Goal of the exercise: Only the lines from the top of the following listing through the line with "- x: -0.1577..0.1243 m" belong in your answer, exactly as written.

Data for this task:
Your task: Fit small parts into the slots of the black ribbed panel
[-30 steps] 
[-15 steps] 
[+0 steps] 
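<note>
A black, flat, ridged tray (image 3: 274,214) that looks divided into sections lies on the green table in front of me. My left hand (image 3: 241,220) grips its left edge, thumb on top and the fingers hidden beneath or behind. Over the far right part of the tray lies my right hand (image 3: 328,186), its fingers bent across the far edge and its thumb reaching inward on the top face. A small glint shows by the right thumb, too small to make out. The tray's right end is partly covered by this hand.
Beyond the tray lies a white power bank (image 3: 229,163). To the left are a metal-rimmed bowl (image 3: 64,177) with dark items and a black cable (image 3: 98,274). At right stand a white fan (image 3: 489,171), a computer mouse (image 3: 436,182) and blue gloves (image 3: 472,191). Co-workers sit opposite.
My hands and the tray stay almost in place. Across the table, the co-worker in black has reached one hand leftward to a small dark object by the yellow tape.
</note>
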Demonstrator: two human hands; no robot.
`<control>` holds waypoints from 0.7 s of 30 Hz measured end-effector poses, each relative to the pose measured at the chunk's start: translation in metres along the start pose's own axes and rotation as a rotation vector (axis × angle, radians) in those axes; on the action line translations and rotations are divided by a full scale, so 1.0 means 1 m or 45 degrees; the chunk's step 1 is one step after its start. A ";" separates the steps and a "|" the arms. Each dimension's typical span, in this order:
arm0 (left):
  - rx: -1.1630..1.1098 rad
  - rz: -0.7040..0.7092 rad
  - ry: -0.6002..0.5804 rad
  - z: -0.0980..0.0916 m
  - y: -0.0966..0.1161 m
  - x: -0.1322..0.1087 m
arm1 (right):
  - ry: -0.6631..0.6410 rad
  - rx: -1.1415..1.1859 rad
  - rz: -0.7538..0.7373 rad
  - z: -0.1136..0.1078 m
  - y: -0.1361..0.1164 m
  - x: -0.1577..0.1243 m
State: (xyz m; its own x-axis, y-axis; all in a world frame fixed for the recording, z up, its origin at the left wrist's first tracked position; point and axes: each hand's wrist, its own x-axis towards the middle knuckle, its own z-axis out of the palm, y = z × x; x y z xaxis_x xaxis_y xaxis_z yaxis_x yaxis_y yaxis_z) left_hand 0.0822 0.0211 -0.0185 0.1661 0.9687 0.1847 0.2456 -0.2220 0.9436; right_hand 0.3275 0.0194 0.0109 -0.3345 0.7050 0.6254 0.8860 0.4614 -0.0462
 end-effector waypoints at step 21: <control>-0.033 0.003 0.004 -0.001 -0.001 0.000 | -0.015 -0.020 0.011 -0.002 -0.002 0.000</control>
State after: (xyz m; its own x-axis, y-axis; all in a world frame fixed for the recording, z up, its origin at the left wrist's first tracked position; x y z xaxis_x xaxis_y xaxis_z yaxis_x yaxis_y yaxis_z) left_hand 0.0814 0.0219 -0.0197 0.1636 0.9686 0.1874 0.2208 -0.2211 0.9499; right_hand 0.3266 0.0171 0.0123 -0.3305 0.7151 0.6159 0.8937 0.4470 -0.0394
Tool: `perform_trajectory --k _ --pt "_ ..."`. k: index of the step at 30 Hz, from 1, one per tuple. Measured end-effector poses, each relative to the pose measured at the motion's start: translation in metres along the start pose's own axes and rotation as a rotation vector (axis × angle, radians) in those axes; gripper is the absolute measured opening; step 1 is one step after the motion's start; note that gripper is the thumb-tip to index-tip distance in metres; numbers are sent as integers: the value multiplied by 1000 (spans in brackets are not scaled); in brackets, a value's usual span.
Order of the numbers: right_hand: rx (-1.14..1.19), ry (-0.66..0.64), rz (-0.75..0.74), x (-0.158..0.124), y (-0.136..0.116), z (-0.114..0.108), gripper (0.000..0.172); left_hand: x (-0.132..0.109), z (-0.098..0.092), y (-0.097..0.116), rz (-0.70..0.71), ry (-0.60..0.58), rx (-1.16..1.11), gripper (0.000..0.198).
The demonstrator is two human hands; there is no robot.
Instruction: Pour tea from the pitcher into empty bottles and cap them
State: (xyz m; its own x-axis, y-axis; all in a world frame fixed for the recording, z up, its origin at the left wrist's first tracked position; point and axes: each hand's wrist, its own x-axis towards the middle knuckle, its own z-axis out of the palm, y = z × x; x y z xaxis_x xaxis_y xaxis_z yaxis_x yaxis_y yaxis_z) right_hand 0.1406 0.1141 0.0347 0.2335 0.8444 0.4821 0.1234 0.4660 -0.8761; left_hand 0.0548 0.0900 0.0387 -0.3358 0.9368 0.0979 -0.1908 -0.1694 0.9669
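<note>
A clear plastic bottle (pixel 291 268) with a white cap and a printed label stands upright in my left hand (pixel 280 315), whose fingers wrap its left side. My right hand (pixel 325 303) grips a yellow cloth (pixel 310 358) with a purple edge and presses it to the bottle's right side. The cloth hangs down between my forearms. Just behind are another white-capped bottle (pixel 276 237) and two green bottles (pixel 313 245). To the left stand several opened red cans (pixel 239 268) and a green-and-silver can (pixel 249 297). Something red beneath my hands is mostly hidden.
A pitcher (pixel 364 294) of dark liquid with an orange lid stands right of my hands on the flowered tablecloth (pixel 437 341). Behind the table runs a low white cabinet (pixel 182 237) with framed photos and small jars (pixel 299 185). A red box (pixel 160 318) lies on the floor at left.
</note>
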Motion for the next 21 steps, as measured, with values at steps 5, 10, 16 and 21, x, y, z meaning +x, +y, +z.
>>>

Result of this exercise:
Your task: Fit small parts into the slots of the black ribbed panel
[-30 steps] 
[-15 steps] 
[+0 steps] 
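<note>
A black, flat, ridged tray (image 3: 274,214) that looks divided into sections lies on the green table in front of me. My left hand (image 3: 241,220) grips its left edge, thumb on top and the fingers hidden beneath or behind. Over the far right part of the tray lies my right hand (image 3: 328,186), its fingers bent across the far edge and its thumb reaching inward on the top face. A small glint shows by the right thumb, too small to make out. The tray's right end is partly covered by this hand.
Beyond the tray lies a white power bank (image 3: 229,163). To the left are a metal-rimmed bowl (image 3: 64,177) with dark items and a black cable (image 3: 98,274). At right stand a white fan (image 3: 489,171), a computer mouse (image 3: 436,182) and blue gloves (image 3: 472,191). Co-workers sit opposite.
My hands and the tray stay almost in place. Across the table, the co-worker in black has reached one hand leftward to a small dark object by the yellow tape.
</note>
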Demonstrator: two human hands; no robot.
`<control>` holds waypoints from 0.7 s of 30 Hz measured end-effector poses, each relative to the pose measured at the chunk's start: translation in metres along the start pose's own axes and rotation as a rotation vector (axis × angle, radians) in those axes; on the action line translations and rotations are divided by a full scale, so 1.0 means 1 m or 45 degrees; the chunk's step 1 is one step after its start. A ";" separates the steps and a "|" the arms. Each dimension's typical span, in this order:
arm0 (left):
  - rx: -1.1630..1.1098 rad
  - rz: -0.7040..0.7092 rad
  - ry: -0.6002..0.5804 rad
  - z: -0.0980..0.0916 m
  - y: -0.0966..0.1161 m
  - x: -0.1322..0.1087 m
arm1 (right):
  - ry: -0.6631..0.6410 rad
  - rx: -1.1415..1.1859 rad
  - rz: -0.7538..0.7373 rad
  - z: -0.1136..0.1078 m
  - y: -0.1361..0.1164 m
  - x: -0.1577..0.1243 m

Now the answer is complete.